> Task description
Output only the stretch of the listing that starts at the line containing "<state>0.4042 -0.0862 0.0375" and ends at the line containing "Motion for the", reproduced exactly with both ends.

===== Collected data

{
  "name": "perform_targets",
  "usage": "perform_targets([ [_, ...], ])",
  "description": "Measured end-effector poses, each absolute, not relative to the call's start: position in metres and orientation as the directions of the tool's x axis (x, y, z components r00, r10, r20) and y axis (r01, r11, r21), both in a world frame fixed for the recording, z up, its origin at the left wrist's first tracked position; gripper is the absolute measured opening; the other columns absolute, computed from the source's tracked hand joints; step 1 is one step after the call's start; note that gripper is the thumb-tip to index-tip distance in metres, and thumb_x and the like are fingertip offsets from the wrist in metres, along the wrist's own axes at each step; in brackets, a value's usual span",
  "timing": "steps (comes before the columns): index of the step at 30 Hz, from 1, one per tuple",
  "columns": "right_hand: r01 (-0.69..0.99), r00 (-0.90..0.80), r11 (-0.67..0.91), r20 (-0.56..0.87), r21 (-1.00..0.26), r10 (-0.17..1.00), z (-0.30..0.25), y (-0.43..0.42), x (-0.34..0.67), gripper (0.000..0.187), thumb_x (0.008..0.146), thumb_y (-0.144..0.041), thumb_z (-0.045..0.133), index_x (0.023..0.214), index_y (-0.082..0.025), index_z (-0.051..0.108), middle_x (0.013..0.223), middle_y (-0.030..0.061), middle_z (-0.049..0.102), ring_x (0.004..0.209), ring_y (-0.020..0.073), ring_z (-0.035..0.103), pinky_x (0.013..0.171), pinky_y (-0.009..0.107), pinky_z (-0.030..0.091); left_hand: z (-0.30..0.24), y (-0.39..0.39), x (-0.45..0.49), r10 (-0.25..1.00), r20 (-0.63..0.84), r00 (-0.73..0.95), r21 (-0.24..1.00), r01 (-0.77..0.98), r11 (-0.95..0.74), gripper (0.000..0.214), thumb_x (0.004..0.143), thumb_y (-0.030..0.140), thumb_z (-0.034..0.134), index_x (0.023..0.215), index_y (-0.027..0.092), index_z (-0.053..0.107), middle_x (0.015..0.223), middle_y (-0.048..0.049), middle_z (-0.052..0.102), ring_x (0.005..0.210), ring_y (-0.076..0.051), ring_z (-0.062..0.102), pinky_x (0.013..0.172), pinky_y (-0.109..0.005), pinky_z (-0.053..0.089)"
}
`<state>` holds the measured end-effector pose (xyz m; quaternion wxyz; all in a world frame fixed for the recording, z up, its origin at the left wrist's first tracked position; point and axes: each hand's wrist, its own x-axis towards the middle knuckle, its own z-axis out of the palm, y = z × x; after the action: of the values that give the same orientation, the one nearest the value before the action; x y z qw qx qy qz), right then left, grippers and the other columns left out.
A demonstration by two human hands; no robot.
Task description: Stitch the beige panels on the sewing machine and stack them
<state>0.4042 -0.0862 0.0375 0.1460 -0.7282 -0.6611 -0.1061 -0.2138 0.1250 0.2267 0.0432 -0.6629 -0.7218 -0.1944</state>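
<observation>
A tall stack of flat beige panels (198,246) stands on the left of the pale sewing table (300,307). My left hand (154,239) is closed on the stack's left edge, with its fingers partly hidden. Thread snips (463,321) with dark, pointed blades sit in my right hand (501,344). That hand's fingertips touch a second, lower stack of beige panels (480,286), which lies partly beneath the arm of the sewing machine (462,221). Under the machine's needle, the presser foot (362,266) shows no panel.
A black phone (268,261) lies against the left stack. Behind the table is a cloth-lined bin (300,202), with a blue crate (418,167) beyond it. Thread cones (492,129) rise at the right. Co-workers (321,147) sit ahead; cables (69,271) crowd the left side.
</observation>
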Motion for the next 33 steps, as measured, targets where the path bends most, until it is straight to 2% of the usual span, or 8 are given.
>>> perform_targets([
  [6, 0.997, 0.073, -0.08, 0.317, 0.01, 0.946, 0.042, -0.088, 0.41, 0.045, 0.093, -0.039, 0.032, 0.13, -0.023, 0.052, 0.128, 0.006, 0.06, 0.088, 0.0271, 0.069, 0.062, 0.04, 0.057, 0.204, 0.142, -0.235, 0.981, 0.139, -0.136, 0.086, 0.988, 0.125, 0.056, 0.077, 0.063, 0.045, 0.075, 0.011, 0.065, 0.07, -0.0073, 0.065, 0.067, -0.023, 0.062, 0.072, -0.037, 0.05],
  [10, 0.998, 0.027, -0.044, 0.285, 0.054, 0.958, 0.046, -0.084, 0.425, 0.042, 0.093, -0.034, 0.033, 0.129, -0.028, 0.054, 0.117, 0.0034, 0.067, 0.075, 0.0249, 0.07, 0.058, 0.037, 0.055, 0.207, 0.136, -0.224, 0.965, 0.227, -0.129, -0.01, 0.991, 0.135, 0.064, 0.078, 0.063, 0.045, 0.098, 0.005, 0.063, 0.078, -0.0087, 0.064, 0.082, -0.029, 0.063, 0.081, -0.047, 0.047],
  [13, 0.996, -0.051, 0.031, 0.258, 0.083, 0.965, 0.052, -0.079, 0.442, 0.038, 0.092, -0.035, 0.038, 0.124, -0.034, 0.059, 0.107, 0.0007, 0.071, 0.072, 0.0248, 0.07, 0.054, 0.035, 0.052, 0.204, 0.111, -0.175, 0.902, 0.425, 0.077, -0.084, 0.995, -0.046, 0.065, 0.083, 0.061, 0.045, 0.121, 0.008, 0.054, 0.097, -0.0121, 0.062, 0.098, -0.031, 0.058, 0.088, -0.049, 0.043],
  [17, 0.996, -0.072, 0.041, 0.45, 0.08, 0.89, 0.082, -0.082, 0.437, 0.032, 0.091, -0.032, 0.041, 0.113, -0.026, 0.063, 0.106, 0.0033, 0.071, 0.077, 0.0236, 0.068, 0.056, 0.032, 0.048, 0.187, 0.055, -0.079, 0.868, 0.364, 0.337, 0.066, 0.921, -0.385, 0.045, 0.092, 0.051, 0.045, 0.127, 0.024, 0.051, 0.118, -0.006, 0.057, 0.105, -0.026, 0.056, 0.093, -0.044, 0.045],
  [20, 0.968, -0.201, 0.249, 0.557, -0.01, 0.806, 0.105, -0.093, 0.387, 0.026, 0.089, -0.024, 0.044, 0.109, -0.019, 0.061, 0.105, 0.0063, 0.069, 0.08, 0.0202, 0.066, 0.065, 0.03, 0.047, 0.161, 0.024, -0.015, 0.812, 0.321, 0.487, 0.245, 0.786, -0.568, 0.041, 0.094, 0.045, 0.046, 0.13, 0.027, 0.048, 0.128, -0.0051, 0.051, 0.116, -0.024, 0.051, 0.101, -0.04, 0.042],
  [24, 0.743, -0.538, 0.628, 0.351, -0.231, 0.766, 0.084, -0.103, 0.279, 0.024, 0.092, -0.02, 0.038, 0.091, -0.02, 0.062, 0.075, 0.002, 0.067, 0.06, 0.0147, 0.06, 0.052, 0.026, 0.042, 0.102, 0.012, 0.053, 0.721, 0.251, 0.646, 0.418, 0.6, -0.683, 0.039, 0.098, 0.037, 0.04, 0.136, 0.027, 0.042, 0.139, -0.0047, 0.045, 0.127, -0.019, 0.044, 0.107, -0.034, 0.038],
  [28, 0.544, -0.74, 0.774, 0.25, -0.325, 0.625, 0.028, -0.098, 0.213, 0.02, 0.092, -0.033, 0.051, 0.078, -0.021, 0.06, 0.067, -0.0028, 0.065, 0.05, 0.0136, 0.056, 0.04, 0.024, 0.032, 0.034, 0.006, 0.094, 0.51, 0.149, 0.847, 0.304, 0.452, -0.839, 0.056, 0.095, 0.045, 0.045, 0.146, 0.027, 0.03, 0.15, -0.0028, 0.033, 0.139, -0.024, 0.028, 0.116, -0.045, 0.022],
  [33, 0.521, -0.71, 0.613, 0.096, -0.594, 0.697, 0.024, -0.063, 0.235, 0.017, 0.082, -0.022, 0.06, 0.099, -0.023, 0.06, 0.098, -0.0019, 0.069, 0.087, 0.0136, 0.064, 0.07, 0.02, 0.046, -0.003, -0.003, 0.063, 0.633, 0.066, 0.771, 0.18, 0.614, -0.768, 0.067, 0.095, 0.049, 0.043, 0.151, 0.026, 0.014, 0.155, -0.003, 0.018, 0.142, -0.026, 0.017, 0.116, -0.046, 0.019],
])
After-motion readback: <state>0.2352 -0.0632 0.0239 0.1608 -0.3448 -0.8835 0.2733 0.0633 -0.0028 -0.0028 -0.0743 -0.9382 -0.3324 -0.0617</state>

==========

> Answer section
<state>0.4042 -0.0862 0.0375 0.1460 -0.7282 -0.6611 -0.1061 -0.2138 0.1250 0.2267 0.0432 -0.6629 -0.7218 -0.1944</state>
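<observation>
A tall stack of flat beige panels (198,246) stands on the left of the pale sewing table (300,307). My left hand (154,239) is closed on the stack's left edge, with its fingers partly hidden. Thread snips (463,321) with dark, pointed blades sit in my right hand (501,344). That hand's fingertips touch a second, lower stack of beige panels (480,286), which lies partly beneath the arm of the sewing machine (462,221). Under the machine's needle, the presser foot (362,266) shows no panel.
A black phone (268,261) lies against the left stack. Behind the table is a cloth-lined bin (300,202), with a blue crate (418,167) beyond it. Thread cones (492,129) rise at the right. Co-workers (321,147) sit ahead; cables (69,271) crowd the left side.
</observation>
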Motion for the next 33 steps, as measured, targets where the path bends most, until it is straight to 2% of the usual span, or 8 are given.

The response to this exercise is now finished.